1. M. B..., ressortissant algérien né le 13 mai 1987 à Yakourene (Algérie), est entré en France le 24 mai 2023, selon ses déclarations. Par un arrêté du 15 mai 2025, le préfet de police lui a fait obligation de quitter le territoire français dans un délai de trente jours, et a fixé le pays à destination duquel il pourra être éloigné d’office à l’issue de ce délai. Par la présente requête M. B... demande l’annulation de cet arrêté.

2. Aux termes de l’article R. 222-1 du code de justice administrative : « Les présidents de tribunal administratif (…) les présidents de formation de jugement des tribunaux (…) peuvent, par ordonnance : / 7° Rejeter, après l’expiration du délai de recours ou, lorsqu’un mémoire complémentaire a été annoncé, après la production de ce mémoire, les requêtes ne comportant que des moyens de légalité externe manifestement infondés, des moyens irrecevables, des moyens inopérants ou des moyens qui ne sont assortis que de faits manifestement insusceptibles de venir à leur soutien ou ne sont manifestement pas assortis des précisions permettant d’en apprécier le bien-fondé (…). »

3. En premier lieu, l’arrêté attaqué comporte l’énoncé des considérations de droit et de fait sur le fondement desquelles repose la décision portant l’obligation faite au requérant de quitter le territoire français dans un délai de trente jours, et fixant le pays à destination duquel il pourra être éloigné d’office à l’issue de ce délai. Par suite, le moyen tiré de l’insuffisance de motivation de la décision attaquée doit être écarté comme étant manifestement infondé.

4. En deuxième lieu, l’arrêté attaqué fait obligation au requérant de quitter le territoire français dans un délai de trente jours, et fixe le pays à destination duquel il pourra être éloigné d’office à l’issue de ce délai, au motif qu’il ne peut justifier être entré régulièrement sur le territoire français. Par suite, le moyen invoqué par M. B... tiré de ce que l’arrêté attaqué serait entaché d’une erreur manifeste d’appréciation dès lors qu’il ne « présente pas de menace pour l’ordre public » est inopérant.
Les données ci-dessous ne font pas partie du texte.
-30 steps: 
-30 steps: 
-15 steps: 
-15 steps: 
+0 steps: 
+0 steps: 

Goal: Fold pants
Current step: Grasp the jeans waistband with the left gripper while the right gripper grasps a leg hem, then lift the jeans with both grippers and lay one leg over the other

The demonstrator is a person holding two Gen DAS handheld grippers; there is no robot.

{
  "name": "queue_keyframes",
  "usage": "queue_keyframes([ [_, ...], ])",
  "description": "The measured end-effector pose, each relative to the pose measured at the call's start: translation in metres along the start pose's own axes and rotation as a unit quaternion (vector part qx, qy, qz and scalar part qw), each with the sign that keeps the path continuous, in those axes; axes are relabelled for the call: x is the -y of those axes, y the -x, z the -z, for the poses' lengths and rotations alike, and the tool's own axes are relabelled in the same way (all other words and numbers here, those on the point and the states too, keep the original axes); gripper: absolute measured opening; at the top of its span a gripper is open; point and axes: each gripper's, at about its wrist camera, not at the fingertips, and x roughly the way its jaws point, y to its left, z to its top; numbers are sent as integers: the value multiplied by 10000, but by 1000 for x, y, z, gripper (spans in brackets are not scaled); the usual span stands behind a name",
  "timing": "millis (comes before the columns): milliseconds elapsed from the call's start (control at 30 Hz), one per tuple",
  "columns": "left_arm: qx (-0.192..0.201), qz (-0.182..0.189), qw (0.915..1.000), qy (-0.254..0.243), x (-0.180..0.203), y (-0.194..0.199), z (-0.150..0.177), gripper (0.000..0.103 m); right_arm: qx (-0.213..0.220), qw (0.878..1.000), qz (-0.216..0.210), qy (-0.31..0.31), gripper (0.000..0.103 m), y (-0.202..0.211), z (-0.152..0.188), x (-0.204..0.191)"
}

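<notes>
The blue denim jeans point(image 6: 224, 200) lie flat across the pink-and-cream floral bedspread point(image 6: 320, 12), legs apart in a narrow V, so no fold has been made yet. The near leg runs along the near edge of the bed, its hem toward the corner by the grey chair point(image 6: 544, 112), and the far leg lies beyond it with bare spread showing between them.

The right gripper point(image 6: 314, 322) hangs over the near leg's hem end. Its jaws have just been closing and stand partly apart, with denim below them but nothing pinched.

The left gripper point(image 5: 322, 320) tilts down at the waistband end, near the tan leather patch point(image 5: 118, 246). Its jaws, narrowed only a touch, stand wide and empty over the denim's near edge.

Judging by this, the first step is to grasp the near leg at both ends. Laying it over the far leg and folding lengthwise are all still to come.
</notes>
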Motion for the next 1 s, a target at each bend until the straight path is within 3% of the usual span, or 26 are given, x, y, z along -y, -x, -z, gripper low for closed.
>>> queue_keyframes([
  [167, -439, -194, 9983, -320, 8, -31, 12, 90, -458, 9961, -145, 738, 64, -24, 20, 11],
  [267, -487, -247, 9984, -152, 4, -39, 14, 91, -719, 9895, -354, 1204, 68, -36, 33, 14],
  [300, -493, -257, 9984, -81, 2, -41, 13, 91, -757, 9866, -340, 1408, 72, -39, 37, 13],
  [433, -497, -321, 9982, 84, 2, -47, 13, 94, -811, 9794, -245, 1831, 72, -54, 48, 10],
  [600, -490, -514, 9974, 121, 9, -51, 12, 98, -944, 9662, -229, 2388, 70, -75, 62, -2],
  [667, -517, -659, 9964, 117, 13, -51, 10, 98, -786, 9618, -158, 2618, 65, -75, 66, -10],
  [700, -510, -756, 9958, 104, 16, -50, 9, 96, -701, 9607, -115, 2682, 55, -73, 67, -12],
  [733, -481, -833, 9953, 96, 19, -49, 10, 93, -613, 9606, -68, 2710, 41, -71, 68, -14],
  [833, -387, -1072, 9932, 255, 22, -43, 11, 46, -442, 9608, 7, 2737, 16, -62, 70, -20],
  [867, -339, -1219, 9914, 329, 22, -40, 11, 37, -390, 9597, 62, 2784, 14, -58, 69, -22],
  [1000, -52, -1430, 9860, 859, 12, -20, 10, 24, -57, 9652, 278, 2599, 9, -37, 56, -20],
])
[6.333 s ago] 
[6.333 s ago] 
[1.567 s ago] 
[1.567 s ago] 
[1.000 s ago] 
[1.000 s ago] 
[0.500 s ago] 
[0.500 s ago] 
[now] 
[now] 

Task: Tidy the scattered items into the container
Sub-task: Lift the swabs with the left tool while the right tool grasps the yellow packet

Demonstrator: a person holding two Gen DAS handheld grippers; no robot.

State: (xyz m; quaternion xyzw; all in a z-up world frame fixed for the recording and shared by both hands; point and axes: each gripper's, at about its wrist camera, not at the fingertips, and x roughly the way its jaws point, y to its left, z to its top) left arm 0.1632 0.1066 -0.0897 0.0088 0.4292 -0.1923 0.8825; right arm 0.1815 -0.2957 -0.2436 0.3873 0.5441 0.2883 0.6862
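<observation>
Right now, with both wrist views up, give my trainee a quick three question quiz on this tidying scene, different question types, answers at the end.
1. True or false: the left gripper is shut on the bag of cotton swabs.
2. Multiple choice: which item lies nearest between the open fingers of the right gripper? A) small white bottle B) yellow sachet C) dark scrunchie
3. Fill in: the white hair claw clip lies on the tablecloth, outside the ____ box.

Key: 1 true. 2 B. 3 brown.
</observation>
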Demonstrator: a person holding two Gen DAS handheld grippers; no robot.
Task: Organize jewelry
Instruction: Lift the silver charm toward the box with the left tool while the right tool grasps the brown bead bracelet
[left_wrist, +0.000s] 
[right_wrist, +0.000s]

5. En troisième lieu, M. B..., qui est célibataire et sans charge de famille en France, se borne à affirmer qu’il est « auto-entrepreneur dans le secteur du nettoyage » et qu’il « dispose de contrats stables et de revenus suffisants permettant de subvenir à ses besoins », sans assortir ces allégations d’aucun élément autre que sept déclarations mensuelles de chiffre d’affaires pour les mois de novembre 2024 à avril 2025, dont deux font état d’un chiffre d’affaires nul. Dans ces conditions, le moyen tiré de la violation des stipulations de l’article 8 de la convention européenne de sauvegarde des droits de l’homme et des libertés fondamentales ne peut qu’être écarté comme étant assorti que de faits manifestement insusceptibles de venir à son soutien.

6. En quatrième et dernier lieu, le moyen tiré de ce que l’arrêté attaqué méconnaît le principe de non-refoulement garanti par les stipulations de l’article 33 de la convention de Genève en tant qu’il fixe le pays à destination duquel M. B... pourra être éloigné à l’issue du délai de trente jours qui lui est imparti pour quitter le territoire français, dès lors qu’il ne fait l’objet d’aucun développement, n’est manifestement pas assorti des précisions permettant d’en apprécier le bien-fondé.


7. Il résulte de tout ce qui précède que la requête de M. B... doit être rejetée, en toutes ses conclusions, en application des dispositions du 7° de l’article R. 222-1 du code de justice administrative.



O R D O N N E :



Article 1er : La requête de M. B... est rejetée.

Article 2 : La présente ordonnance sera notifiée à M. A... B... et au préfet de police.


Fait à Paris, le 12 mars 2026.

Le vice-président de la 5ème section,





L. GROS



La République mande et ordonne au préfet de police en ce qui le concerne ou à tous commissaires de justice à ce requis, en ce qui concerne les voies de droit commun contre les parties privées, de pourvoir à l’exécution de la présente ordonnance.